Chris has also seen how serving changes students. “That’s really the other side of the coin, and it’s almost as fun to watch,” he says. “This magical thing happens where the student comes to help somebody, and they end up feeling served, because Ethel at the old folks home will say something that the student needed to hear. . . . That fuels [students] to continue doing good.”

Top: Attorney Mary Ann L. Ojeda (LLM ’25) helped wrap 100 chocolate bars with inspirational quotes from lawyers to give to J. Reuben Clark Law Society barristers. Photo courtesy Mary Ann Ojeda.
Bottom: Janene Auger (BS ’91, MS ’94), a technical editor for the Monte L. Bean Life Sciences Museum, guest- taught a class of fifth graders about the food habits of American black bears. Photo courtesy Janene Auger.
Good Sports
As Texas Tech prepared to face BYU in a November football match, its students geared up for their traditional “hate week” to raise school spirit before the game. At the same time, BYU fans were learning about a Go Fund Me campaign created by the Texas Tech team barber to support his wife, who had recently been in a life-threatening car accident. Cougar fans poured in donations to support the family, and the fundraiser reached nearly $200,000, far exceeding its initial $25,000 goal. “Hate week is officially cancelled,” a Texas Tech fan posted on X. “It will be replaced by mild ribbing and deep respect week.”

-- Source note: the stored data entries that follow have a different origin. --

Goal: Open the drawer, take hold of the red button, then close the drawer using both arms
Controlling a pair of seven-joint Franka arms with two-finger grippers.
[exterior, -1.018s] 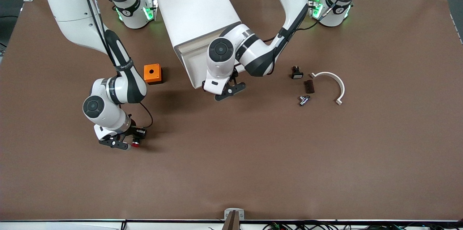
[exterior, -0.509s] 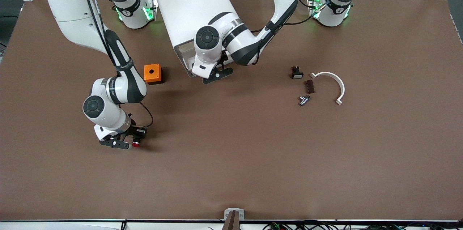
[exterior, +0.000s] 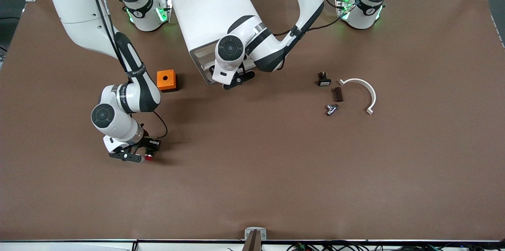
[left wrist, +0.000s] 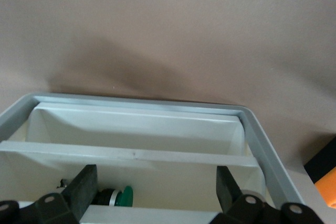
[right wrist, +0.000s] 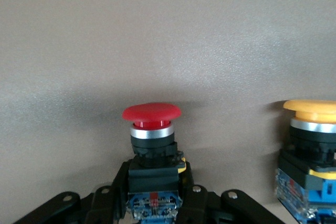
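Observation:
My right gripper [exterior: 136,157] is low over the table, nearer the front camera than the orange box, and is shut on the button [exterior: 148,158]. In the right wrist view the fingers [right wrist: 118,184] clamp the button's black and blue body, with its red cap [right wrist: 151,113] pointing away from the gripper [right wrist: 153,182]. My left gripper [exterior: 236,80] is open at the front of the white cabinet's [exterior: 209,6] drawer [exterior: 202,65], which stands out only a little. In the left wrist view the open gripper [left wrist: 156,192] is over the drawer rim [left wrist: 142,102], and a green-capped button [left wrist: 122,198] lies inside.
An orange cube box [exterior: 166,80] sits beside the cabinet toward the right arm's end. A yellow-capped button [right wrist: 312,129] stands beside the held one. Toward the left arm's end lie a small black part [exterior: 324,80], a dark block [exterior: 337,94], a metal fitting [exterior: 331,109] and a white curved bracket [exterior: 365,89].
My left gripper has moved toward the cabinet and the drawer has slid most of the way in with it. My right gripper has stayed put with the red button in it.

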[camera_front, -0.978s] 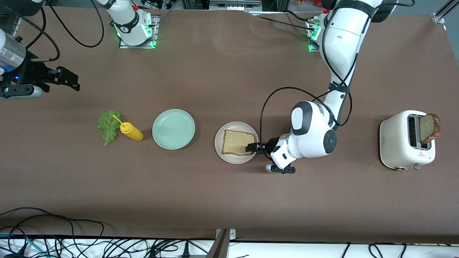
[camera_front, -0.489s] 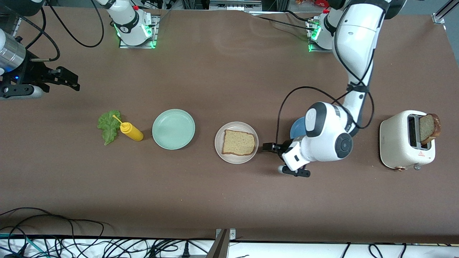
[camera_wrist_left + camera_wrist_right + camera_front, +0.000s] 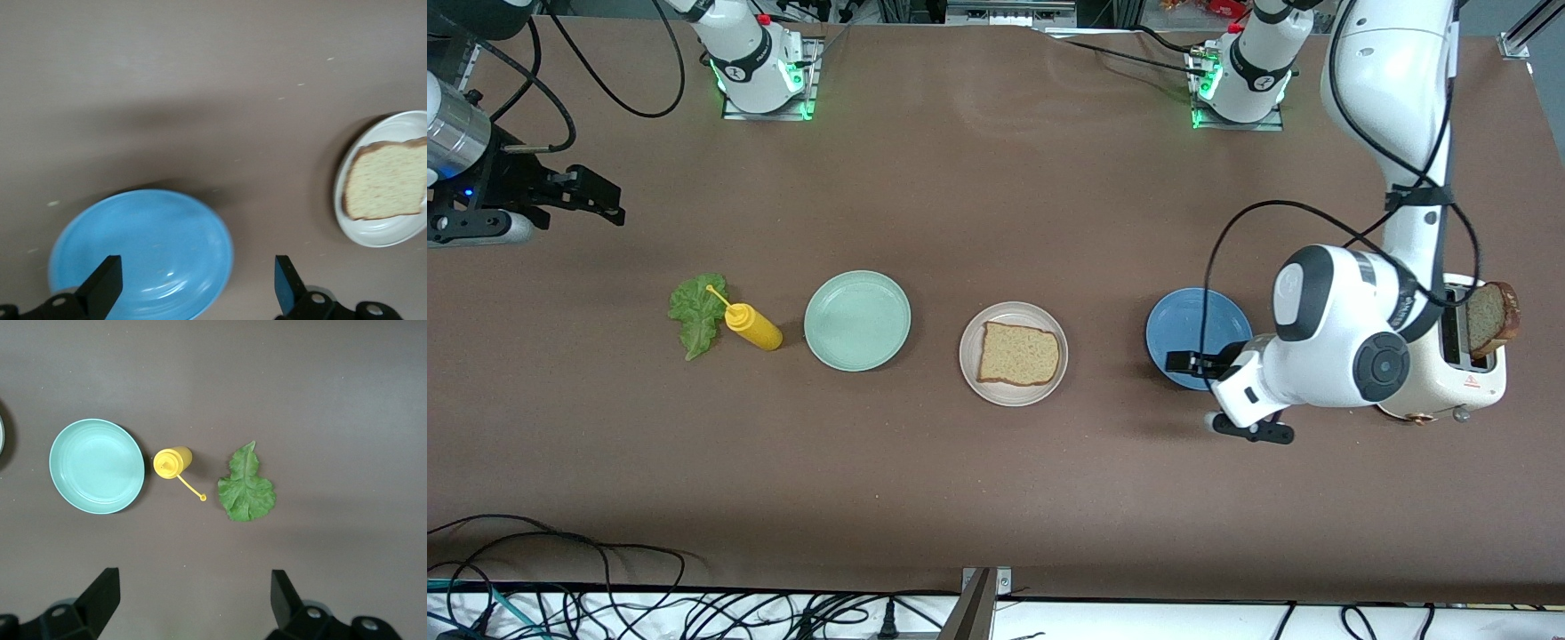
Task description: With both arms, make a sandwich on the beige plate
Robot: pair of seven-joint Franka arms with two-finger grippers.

At home and away games alike, alumni looking to serve are changing the atmosphere of college sports. When visiting fans come to LaVell Edwards Stadium, they’re welcomed with BYU Creamery ice cream. At away games, fans donate clothing, books, and food to the communities of rival teams through Cougs Care tailgates organized by BYU Alumni and directed by local chapters. And in spontaneous bouts of charitable giving, fans have shown up to help: raising $80,000 to support a Kansas State quarterback’s high school principal in a fight against cancer in 2024 and donating thousands of dollars in $30.17 donations—the final score in BYU’s last football game against Penn State—to the Penn State College Food Bank after BYU football head coach Kalani F. Sitake (BA ’00) turned down a job offer at the school.
It’s about people, Alycia McClurg, BYU’s Cincinnati alumni chapter secretary, told the Deseret News after a Cougs Care coat drive in November. “We want to be good neighbors and benefit the communities that we live in now.”
Top: Paul E. Webb, BYU football athletic trainer, built stage props and played three different roles in a production of Ephraim Hanks, the Musical, written by a couple in his stake. Photo courtesy Paul Webb.
Bottom: Tiffany Brown Welch (BS ’01) traveled to Washington, DC, to advocate for increased access to early childhood education and nutrition. Photo courtesy Tiffany Welch.